■ What to work on ■
Extract the lines from the first line of the records below through the line containing "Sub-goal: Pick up", inclusive, and reproduce them exactly as written.

□ □ □ □

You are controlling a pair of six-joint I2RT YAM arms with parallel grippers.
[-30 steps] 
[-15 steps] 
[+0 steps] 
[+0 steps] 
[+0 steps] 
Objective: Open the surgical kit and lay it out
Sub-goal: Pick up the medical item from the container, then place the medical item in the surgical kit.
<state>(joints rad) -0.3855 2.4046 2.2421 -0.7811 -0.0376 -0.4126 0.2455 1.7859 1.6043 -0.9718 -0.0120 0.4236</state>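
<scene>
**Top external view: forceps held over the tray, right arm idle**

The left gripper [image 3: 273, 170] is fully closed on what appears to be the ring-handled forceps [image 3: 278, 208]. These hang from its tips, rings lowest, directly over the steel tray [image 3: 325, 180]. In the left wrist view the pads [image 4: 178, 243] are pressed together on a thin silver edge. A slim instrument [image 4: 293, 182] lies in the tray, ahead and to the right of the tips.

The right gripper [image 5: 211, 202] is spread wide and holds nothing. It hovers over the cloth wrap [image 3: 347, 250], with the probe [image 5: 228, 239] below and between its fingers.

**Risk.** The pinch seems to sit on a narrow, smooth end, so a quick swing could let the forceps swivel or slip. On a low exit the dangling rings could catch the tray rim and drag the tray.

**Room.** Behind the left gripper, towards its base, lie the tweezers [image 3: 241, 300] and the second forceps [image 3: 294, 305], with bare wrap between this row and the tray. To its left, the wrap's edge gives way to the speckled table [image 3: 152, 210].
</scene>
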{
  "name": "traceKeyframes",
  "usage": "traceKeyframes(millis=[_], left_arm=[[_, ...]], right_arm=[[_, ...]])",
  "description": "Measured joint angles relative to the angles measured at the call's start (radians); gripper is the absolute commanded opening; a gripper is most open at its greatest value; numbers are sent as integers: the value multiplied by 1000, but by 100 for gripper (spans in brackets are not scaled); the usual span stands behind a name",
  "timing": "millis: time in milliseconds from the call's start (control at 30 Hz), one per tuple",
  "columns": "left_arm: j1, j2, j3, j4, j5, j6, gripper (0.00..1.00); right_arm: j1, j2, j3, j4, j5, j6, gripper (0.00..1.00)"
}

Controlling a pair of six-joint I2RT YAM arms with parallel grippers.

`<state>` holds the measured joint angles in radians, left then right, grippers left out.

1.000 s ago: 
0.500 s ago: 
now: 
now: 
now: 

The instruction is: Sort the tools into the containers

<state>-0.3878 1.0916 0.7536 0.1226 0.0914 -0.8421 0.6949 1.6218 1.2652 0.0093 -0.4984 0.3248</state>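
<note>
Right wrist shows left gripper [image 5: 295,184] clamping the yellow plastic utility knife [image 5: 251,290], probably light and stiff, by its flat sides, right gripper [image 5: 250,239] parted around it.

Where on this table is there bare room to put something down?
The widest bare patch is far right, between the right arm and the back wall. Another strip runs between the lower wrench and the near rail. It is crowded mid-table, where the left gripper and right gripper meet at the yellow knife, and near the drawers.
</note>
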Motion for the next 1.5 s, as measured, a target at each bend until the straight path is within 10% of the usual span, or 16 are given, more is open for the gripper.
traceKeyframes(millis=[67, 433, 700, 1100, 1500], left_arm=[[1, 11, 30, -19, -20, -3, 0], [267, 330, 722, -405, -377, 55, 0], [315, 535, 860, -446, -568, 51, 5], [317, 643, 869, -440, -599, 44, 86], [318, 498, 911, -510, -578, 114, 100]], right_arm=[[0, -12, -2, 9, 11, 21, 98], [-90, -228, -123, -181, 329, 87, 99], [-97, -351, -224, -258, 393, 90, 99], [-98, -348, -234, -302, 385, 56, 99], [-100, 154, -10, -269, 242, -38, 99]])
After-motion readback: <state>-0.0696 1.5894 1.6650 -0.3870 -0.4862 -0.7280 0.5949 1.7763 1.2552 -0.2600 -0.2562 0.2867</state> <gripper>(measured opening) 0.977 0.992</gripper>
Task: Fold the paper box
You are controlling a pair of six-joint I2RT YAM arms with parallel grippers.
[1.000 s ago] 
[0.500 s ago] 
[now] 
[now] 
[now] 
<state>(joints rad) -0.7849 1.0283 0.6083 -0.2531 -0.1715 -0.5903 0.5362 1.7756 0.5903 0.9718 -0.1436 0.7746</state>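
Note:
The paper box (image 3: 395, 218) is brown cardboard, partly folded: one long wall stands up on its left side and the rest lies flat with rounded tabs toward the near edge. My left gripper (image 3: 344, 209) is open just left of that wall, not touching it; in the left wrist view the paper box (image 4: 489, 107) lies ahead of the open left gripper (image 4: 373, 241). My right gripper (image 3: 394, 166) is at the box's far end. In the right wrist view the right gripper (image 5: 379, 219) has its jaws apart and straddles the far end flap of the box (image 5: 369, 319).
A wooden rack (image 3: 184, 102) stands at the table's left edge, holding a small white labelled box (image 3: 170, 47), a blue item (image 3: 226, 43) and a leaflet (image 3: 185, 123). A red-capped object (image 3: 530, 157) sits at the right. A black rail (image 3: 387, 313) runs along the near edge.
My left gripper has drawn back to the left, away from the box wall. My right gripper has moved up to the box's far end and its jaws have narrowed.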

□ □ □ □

■ Exercise response ■
You are controlling a pair of six-joint I2RT YAM arms with parallel grippers.
[-30 steps] 
[-15 steps] 
[+0 steps] 
[+0 steps] 
[+0 steps] 
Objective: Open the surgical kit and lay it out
Sub-goal: Pick up the medical item from the container, then place the medical item in the surgical kit.

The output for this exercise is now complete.